Baffoe welcomed the well-dressed crowd to the second DESTINY Forum and commented that they should not be surprised by the hip hop feel of the evening, “After all we are a business and lifestyle brand. So hip hop is us,” he said.
Baffoe wasted no time and called on MD of Ndalo Media, holding company of DESTINY, DESTINY MAN and related digital platforms, Khanyi Dhlomo.
Dhlomo thanked the attendants for having supported the brand since inception five years ago.
“We launched in a tough market, just as the recession started. It is through your support that we are here today,” she said.
Dhlomo said once again, the DESTINY brand was breaking the mould by bringing serial entrepreneur and co-founder of record label Def Jam, Russell Simmons.
“We are very honoured to have him here,” she said.
Dhlomo also thanked sponsor Mazda, media partners – Mnet, City Press and Kaya FM – and her team.
The Mazda DESTINY Forum took on a different format. Unlike the first, where each of the five speakers stood in front of the audience and spoke for 45 minutes, this one took on a live talk-show feel – where Baffoe interviewed Simmons before opening up the platform for the audience to ask Simmons questions.
Baffoe raised the hard questions first and asked the author of Do You! 12 Laws to Access the Power in You to Achieve Happiness and Success about his involvement with drugs and gangs. Simmons was honest and did not duck and dive and spoke about how he dug himself out of that dark place.
Simmons said the secrets to success were timeless, “It is in the scriptures – it has been written over and over again,” he said.
About entrepreneurship, Simmons said it was about finding the white space, that hole in the market that hadn’t been filled.
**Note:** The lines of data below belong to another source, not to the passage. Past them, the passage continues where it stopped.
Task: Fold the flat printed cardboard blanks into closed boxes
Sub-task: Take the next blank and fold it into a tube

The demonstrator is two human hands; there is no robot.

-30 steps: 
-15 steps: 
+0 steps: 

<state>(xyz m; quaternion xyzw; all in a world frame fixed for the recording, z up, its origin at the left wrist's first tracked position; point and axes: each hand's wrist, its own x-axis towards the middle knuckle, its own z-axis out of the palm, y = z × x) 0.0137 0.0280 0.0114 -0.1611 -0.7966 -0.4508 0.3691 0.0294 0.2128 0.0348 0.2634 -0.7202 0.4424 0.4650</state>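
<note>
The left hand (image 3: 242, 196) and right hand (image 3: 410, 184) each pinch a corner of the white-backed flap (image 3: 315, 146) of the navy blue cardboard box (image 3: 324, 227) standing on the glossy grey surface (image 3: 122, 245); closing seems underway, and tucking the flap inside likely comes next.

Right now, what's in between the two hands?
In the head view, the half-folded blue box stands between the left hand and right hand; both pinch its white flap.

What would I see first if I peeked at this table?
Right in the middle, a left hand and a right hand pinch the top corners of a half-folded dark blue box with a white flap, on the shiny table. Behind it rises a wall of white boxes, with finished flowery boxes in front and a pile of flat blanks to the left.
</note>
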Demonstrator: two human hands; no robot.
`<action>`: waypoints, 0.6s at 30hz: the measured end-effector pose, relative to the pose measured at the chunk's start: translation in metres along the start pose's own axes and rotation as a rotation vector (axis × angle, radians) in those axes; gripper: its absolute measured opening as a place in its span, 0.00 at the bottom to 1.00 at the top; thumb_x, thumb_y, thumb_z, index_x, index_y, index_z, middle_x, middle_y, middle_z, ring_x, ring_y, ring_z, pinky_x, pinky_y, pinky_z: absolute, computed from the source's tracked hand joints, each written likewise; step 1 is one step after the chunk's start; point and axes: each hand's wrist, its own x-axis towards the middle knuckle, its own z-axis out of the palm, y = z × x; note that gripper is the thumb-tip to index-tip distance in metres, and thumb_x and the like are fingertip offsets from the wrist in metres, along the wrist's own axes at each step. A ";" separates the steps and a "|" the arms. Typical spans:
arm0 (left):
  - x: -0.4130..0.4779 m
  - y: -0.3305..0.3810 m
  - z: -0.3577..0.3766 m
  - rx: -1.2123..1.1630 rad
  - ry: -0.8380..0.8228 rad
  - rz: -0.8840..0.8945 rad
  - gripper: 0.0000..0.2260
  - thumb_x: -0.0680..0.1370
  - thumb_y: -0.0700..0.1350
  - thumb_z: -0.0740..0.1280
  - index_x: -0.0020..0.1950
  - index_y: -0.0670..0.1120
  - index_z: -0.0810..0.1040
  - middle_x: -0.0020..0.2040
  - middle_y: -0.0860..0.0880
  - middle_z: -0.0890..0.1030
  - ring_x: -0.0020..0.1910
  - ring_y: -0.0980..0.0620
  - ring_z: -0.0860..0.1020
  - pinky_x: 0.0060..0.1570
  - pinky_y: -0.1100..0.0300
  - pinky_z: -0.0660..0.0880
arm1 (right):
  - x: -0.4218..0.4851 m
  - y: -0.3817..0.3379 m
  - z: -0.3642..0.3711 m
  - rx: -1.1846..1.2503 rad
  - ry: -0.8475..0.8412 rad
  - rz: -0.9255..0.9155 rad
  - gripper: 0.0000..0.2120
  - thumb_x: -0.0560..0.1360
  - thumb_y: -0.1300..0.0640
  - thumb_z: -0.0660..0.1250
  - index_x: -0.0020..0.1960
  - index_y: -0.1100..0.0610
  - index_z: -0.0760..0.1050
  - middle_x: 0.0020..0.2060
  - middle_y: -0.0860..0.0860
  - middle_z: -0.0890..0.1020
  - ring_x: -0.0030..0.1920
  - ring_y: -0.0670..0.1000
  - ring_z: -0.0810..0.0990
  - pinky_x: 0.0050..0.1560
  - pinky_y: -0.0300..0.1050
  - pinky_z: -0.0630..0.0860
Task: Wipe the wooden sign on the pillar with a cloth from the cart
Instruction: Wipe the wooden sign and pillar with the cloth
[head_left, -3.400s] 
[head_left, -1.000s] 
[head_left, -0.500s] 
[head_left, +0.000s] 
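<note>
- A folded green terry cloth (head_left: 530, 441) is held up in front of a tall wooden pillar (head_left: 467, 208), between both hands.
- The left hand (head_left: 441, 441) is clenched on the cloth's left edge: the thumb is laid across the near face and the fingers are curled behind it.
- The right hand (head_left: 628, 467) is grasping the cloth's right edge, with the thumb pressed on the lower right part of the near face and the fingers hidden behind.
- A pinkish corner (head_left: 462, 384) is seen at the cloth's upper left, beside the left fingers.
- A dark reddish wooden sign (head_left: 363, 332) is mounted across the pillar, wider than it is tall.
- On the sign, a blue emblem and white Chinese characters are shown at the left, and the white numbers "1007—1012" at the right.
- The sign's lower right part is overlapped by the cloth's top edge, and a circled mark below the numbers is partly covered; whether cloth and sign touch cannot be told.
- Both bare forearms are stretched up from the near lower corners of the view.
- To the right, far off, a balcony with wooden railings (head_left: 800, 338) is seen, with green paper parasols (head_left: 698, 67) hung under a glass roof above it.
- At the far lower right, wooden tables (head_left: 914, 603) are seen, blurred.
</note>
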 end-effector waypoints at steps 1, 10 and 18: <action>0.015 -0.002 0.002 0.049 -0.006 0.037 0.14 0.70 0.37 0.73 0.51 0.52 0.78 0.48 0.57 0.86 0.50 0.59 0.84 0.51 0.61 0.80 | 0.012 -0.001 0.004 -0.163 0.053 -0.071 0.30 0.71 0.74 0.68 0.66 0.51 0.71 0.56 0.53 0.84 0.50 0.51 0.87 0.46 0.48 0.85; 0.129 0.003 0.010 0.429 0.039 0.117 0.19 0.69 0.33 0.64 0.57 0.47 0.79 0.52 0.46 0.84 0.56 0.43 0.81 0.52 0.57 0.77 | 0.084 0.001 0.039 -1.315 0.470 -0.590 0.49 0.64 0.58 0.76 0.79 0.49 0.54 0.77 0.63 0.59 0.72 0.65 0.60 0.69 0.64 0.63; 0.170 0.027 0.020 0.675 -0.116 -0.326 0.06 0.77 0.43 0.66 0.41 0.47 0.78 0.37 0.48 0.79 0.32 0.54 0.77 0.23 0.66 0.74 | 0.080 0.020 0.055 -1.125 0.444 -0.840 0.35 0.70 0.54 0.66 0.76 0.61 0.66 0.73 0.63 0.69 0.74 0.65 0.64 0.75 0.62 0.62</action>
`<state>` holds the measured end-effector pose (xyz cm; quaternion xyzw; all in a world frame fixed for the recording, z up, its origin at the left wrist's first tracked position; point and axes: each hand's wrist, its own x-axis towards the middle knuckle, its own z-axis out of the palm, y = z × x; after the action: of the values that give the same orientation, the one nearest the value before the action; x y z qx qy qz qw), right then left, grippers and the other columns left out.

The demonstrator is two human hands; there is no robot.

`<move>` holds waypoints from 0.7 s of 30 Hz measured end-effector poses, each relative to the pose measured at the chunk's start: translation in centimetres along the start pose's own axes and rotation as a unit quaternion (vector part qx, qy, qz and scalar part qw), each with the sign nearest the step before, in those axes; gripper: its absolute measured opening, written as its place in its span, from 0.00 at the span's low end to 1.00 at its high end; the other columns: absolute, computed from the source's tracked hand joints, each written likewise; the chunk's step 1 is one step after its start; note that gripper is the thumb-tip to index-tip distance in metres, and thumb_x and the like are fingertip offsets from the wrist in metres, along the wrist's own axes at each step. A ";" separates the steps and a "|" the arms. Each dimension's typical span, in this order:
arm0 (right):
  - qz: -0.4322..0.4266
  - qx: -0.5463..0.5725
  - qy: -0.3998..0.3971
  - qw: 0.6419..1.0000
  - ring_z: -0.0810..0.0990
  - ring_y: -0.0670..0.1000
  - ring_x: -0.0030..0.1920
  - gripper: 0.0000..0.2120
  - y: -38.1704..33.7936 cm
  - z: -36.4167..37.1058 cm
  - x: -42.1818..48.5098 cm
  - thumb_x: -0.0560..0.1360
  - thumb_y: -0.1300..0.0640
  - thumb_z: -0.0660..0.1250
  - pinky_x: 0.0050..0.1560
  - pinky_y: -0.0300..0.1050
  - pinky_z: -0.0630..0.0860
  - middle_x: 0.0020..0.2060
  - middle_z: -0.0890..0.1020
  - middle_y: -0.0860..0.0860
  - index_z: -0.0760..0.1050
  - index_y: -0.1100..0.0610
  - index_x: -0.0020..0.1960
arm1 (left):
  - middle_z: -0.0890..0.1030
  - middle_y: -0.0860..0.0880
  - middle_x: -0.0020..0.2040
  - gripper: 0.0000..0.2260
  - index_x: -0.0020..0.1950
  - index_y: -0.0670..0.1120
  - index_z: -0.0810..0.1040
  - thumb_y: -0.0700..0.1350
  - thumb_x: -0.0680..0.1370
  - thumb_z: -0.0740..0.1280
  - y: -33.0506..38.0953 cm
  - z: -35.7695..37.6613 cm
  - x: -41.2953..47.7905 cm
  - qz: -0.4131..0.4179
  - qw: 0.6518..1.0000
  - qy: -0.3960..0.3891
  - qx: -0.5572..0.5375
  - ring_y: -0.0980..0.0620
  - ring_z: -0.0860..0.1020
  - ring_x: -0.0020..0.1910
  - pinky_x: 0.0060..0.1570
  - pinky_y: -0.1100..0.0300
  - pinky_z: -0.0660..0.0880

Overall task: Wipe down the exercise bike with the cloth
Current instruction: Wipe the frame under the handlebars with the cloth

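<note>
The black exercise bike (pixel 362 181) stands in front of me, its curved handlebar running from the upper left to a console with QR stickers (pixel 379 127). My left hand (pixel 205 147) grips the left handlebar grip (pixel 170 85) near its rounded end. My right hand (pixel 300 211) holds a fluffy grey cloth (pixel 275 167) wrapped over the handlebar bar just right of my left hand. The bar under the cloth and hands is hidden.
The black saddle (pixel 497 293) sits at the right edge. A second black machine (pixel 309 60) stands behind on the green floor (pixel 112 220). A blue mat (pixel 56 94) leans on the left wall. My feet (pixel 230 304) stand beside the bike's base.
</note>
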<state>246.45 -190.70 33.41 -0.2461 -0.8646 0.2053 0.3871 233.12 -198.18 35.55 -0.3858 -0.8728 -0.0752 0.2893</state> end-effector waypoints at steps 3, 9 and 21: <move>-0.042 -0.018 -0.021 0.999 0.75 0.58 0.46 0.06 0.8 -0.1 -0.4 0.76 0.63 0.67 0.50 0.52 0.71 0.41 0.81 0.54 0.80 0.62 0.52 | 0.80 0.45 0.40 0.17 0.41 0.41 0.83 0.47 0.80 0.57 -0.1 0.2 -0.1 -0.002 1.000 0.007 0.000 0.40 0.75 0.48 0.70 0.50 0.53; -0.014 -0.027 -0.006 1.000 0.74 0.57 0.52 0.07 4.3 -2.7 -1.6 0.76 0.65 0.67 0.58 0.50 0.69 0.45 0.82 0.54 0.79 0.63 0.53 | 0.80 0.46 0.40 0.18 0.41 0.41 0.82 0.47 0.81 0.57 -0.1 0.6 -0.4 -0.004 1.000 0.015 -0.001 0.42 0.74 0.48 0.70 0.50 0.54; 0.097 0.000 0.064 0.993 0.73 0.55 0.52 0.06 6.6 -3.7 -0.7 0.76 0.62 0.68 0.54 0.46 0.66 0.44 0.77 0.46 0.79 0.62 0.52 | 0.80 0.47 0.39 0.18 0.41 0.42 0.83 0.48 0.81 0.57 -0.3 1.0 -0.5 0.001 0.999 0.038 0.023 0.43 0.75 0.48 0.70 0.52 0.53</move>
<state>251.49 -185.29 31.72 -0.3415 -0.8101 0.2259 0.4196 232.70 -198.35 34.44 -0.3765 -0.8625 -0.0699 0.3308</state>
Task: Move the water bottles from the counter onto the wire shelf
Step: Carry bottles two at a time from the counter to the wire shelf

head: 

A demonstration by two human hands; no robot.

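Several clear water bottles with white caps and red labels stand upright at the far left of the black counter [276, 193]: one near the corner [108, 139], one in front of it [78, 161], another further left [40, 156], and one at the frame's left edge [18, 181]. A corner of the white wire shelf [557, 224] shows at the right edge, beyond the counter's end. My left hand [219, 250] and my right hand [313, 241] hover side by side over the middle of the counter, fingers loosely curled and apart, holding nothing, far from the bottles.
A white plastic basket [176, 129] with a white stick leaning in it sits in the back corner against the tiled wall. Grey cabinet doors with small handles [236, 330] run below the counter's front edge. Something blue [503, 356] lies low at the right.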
It was about bringing something new – about innovation.
But the recurring message was, “Success is about working your prayer,” he said, “Finding that single point of focus, that passion, like forgetting to breath when you are reading because it is that beautiful; or finding a melody that promotes all your happiness.”
A firm believer in daily meditation and yoga practise, Simmons said chasing after money would not equal success.
“Needing nothing is super rich, needing nothing attracts everything,” he said.
The gist of success according to Simmons is hard work, dedication, resilience and faith.
A performance by Tumi and the Volume closed off the proceedings.